[Recorded information Boundary: Start]

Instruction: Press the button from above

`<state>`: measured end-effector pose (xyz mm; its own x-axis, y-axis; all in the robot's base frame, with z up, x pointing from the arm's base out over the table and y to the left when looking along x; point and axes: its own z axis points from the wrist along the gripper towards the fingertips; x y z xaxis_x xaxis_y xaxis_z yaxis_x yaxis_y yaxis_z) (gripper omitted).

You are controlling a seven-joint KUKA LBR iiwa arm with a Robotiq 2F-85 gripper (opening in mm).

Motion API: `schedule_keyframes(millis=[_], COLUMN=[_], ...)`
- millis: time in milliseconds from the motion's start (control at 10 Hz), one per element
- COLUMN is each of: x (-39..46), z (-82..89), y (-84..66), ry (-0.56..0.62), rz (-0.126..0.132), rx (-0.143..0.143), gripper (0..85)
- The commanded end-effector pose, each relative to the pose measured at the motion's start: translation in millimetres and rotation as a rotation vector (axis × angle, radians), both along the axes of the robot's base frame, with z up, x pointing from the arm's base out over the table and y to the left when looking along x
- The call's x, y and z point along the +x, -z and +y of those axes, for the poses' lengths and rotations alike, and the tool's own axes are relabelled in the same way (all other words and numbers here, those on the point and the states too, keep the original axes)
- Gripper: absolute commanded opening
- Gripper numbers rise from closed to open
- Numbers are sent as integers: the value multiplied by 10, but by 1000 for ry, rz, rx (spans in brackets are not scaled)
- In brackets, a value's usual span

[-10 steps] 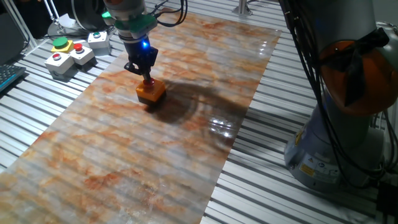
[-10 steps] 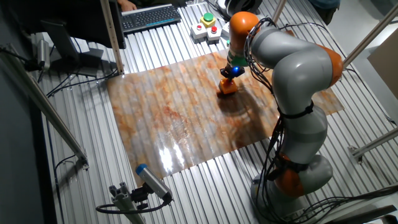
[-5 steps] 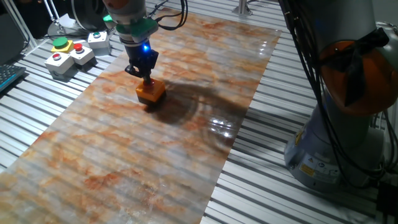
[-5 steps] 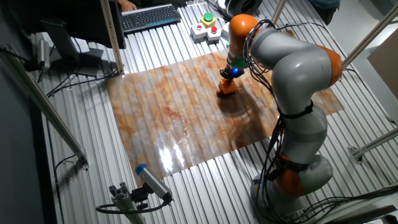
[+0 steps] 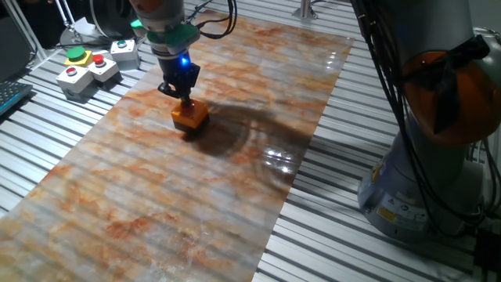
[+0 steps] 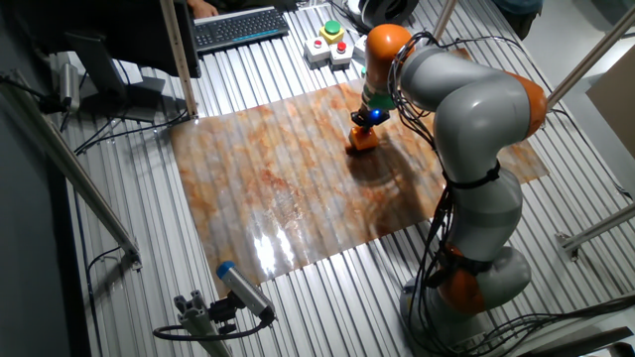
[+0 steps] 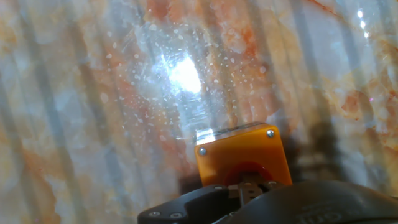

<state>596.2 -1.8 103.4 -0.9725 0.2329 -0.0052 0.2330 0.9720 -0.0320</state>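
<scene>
**A:** Item one, your task piece?

**B:** The button [image 5: 189,115]: a small red cap on a square orange box. You will find it on the marbled orange-and-grey sheet [image 5: 196,196] that covers the bench [image 5: 337,227], toward the sheet's far end in one fixed view. In the hand view the orange box [image 7: 244,158] sits low in the picture, two corner screws showing, with the red cap partly hidden by the dark body of the hand.

**A:** Item two, your gripper?

**B:** The gripper [image 5: 185,95] stands straight above the button, tip at the cap; contact looks likely, though you cannot confirm it from these angles. A blue light glows on the body above it. Whether the fingers are spread or closed, I cannot tell: no view gives you a look at the tips. From the other fixed view the gripper [image 6: 364,123] sits at the same spot, the grey and orange arm [image 6: 466,109] arching over the sheet to reach it.

**A:** Item three, other stock on your bench?

**B:** A cluster of grey boxes [image 5: 90,66] off the sheet's corner, well apart from the button: two with red buttons, one with a green one. A keyboard [image 6: 238,27] lies beyond them.
</scene>
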Motion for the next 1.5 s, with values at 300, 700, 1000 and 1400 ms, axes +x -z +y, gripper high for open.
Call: schedule_keyframes(millis=[300,700,1000,1400], x=[21,31,36,28], z=[-15,14,19,29], y=[-234,-327,-328,-523], ry=[2,11,8,11], rz=[23,26,22,30], rx=[6,-4,-4,0], gripper=[0,0,0,0])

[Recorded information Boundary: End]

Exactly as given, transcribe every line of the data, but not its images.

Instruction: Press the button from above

`<state>`: measured end-effector pose (xyz mm; its own x-axis, y-axis; all in the robot's base frame, with z up, x pointing from the arm's base out over the table and y to the left when looking along x; point and axes: its own z axis points from the wrist along the gripper towards the fingertips; x y z xaxis_x xaxis_y xaxis_z yaxis_x yaxis_y yaxis_z) (gripper omitted).

You are controlling a seven-joint KUKA LBR iiwa arm with a Robotiq 2F-85 gripper (opening in mm).

Motion API: `schedule_keyframes(millis=[_], COLUMN=[_], ...)`
- millis: time in milliseconds from the motion's start (control at 10 Hz), one per element
- COLUMN is each of: x (-39..46), z (-82..89), y (-84..66), ry (-0.56..0.62), rz (-0.126..0.132), rx (-0.143..0.143), gripper (0..85)
- The commanded end-effector pose, each relative to the pose measured at the motion's start: translation in millimetres and rotation as a rotation vector (axis × angle, radians), both along the axes of the robot's base frame, with z up, x pointing from the arm's base out over the table and y to the left when looking along x
- The call's x, y and z point along the +x, -z and +y of those axes, for the poses' lengths and rotations alike, and the tool's own axes are relabelled in the same way (all other words and numbers here, those on the point and the states too, keep the original axes)
- Gripper: absolute commanded opening
- Gripper numbers rise from closed to open
- Numbers are sent as integers: the value multiplied by 10, but by 1000 for ry, rz, rx (spans in brackets are not scaled)
- In brackets, a value's usual span

[-10 steps] 
[-10 steps] 
[-5 steps] 
[-5 steps] 
[+0 steps] 
[+0 steps] 
[+0 steps] 

<state>596.2 -1.8 103.4 -0.9725 0.2329 -0.0052 0.2330 0.9720 -0.0320</state>
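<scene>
**A:** Item one, your task piece?

**B:** The button [image 5: 189,115]: a small red cap on a square orange box. You will find it on the marbled orange-and-grey sheet [image 5: 196,196] that covers the bench [image 5: 337,227], toward the sheet's far end in one fixed view. In the hand view the orange box [image 7: 244,158] sits low in the picture, two corner screws showing, with the red cap partly hidden by the dark body of the hand.

**A:** Item two, your gripper?

**B:** The gripper [image 5: 185,95] stands straight above the button, tip at the cap; contact looks likely, though you cannot confirm it from these angles. A blue light glows on the body above it. Whether the fingers are spread or closed, I cannot tell: no view gives you a look at the tips. From the other fixed view the gripper [image 6: 364,123] sits at the same spot, the grey and orange arm [image 6: 466,109] arching over the sheet to reach it.

**A:** Item three, other stock on your bench?

**B:** A cluster of grey boxes [image 5: 90,66] off the sheet's corner, well apart from the button: two with red buttons, one with a green one. A keyboard [image 6: 238,27] lies beyond them.
</scene>
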Motion for the next 1.5 s, with values at 300, 700, 1000 and 1400 ms, axes +x -z +y, gripper high for open.
Call: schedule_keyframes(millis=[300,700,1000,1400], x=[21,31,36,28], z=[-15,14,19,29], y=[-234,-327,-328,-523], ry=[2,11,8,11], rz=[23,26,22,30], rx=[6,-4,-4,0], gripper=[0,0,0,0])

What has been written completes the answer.